The listing below should be reproduced exactly, with the pictures omitted.

=-=-=-=-=

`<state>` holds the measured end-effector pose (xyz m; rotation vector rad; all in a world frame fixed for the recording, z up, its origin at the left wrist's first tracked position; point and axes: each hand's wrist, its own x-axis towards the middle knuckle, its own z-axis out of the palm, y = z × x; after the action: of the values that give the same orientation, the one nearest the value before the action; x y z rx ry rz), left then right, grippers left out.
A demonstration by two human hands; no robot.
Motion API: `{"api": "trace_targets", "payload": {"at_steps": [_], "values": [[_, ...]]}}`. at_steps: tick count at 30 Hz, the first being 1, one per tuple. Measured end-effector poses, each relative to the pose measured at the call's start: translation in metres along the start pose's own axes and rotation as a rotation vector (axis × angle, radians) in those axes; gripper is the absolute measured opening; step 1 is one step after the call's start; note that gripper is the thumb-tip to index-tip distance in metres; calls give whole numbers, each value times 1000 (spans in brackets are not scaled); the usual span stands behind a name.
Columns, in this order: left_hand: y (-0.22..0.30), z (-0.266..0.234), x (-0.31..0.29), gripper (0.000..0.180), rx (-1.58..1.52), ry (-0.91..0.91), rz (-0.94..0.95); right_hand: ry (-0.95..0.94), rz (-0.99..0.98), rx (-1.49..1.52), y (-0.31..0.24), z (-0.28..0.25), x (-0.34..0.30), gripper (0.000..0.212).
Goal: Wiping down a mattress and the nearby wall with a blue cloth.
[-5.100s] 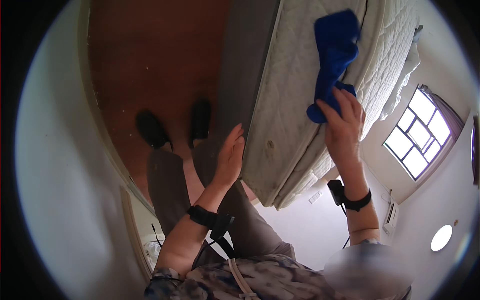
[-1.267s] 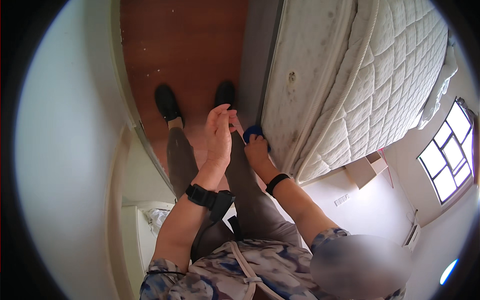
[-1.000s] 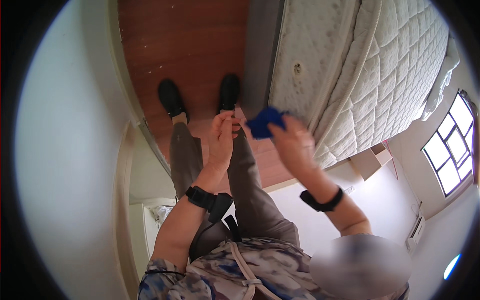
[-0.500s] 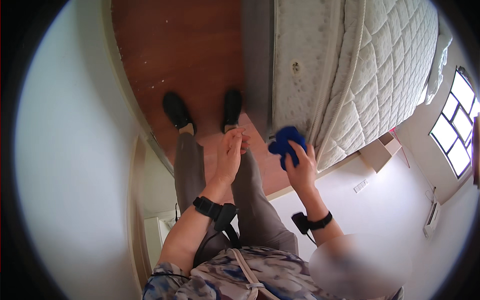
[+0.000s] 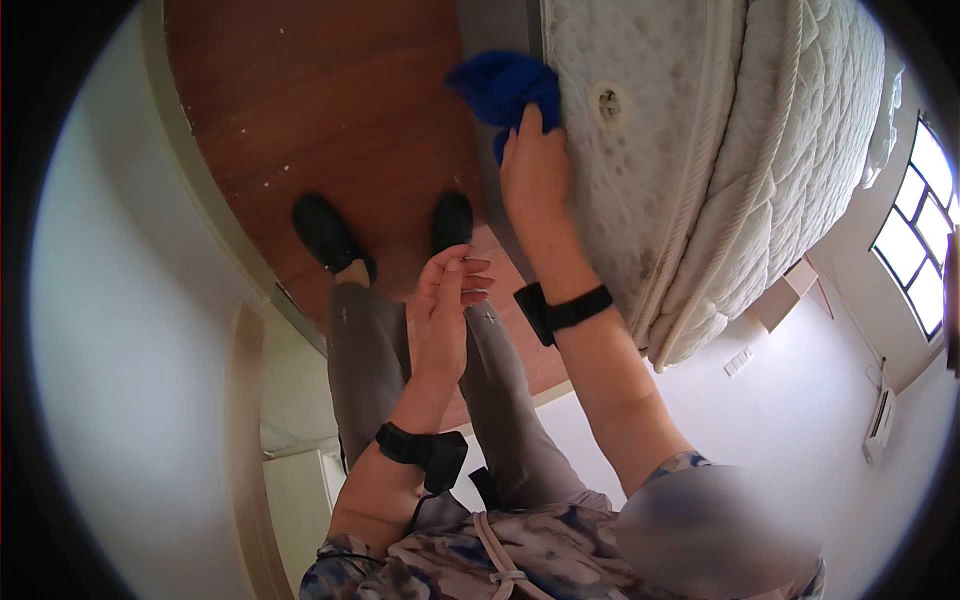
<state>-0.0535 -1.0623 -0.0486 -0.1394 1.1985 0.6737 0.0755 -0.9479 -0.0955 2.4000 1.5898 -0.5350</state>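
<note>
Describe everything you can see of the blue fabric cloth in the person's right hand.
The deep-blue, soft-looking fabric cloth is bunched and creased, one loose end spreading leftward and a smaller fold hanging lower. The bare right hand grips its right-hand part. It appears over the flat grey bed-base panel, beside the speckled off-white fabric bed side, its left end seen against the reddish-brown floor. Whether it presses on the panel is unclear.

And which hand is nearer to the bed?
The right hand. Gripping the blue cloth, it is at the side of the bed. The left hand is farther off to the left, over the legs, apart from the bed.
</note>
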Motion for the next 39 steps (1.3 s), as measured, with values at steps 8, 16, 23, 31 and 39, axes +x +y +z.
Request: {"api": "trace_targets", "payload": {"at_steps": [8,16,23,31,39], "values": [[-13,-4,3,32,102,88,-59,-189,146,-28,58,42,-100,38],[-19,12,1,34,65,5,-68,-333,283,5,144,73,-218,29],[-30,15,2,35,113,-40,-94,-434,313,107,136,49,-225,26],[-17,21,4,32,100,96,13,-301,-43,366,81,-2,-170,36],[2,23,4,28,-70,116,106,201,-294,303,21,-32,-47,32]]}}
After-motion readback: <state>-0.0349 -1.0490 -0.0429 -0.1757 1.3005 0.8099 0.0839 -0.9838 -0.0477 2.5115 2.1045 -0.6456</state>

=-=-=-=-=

Result of the exercise:
`<state>` holds the measured end-effector pose (xyz m; rotation vector rad; all in a world frame fixed for the recording, z up, its origin at the left wrist's first tracked position; point and axes: each hand's wrist, its own x-axis towards the middle knuckle, its own z-axis out of the palm, y = z × x; after the action: of the values that give the same orientation, the one nearest the value before the action; x y z rx ry rz), left then right, grippers left out.
A demonstration by two human hands; no robot.
Motion API: `{"api": "trace_targets", "payload": {"at_steps": [_], "values": [[_, ...]]}}`. at_steps: tick count at 30 Hz, the first being 1, one per tuple. Measured end-effector poses, each relative to the pose measured at the call's start: translation in metres along the start pose's own axes and rotation as a rotation vector (axis × angle, radians) in those axes; gripper is the absolute measured opening; step 1 is one step after the call's start; note that gripper is the thumb-tip to index-tip distance in metres; calls give whole numbers, each value times 1000 (spans in brackets are not scaled); the usual span stands behind a name.
Columns, in this order: left_hand: y (-0.22..0.30), z (-0.266..0.234), x (-0.31..0.29), gripper (0.000..0.180), rx (-1.58..1.52), ry (-0.91..0.91), rz (-0.94..0.95); right_hand: ry (-0.95..0.94), rz (-0.99..0.98), rx (-1.49..1.52), y (-0.31..0.24), z (-0.28..0.25), x (-0.34..0.30), gripper (0.000..0.212).
Goal: Wiping down a mattress and the nearby wall with a blue cloth.
[-5.100s] 
[-1.267s] 
[-1.000s] 
[-0.500s] 
[+0.000s] 
<state>-0.0535 -1.0623 -0.0486 -0.1394 1.1985 0.6737 0.0755 -0.9479 -0.0955 2.4000 1.5898 -0.5350</state>
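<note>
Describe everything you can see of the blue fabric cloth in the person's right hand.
The deep-blue, soft-looking fabric cloth is bunched and creased, one loose end spreading leftward and a smaller fold hanging lower. The bare right hand grips its right-hand part. It appears over the flat grey bed-base panel, beside the speckled off-white fabric bed side, its left end seen against the reddish-brown floor. Whether it presses on the panel is unclear.

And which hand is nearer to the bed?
The right hand. Gripping the blue cloth, it is at the side of the bed. The left hand is farther off to the left, over the legs, apart from the bed.
</note>
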Motion for the next 39 steps (1.3 s), as measured, with values at steps 8, 16, 23, 31 and 39, axes +x +y +z.
Request: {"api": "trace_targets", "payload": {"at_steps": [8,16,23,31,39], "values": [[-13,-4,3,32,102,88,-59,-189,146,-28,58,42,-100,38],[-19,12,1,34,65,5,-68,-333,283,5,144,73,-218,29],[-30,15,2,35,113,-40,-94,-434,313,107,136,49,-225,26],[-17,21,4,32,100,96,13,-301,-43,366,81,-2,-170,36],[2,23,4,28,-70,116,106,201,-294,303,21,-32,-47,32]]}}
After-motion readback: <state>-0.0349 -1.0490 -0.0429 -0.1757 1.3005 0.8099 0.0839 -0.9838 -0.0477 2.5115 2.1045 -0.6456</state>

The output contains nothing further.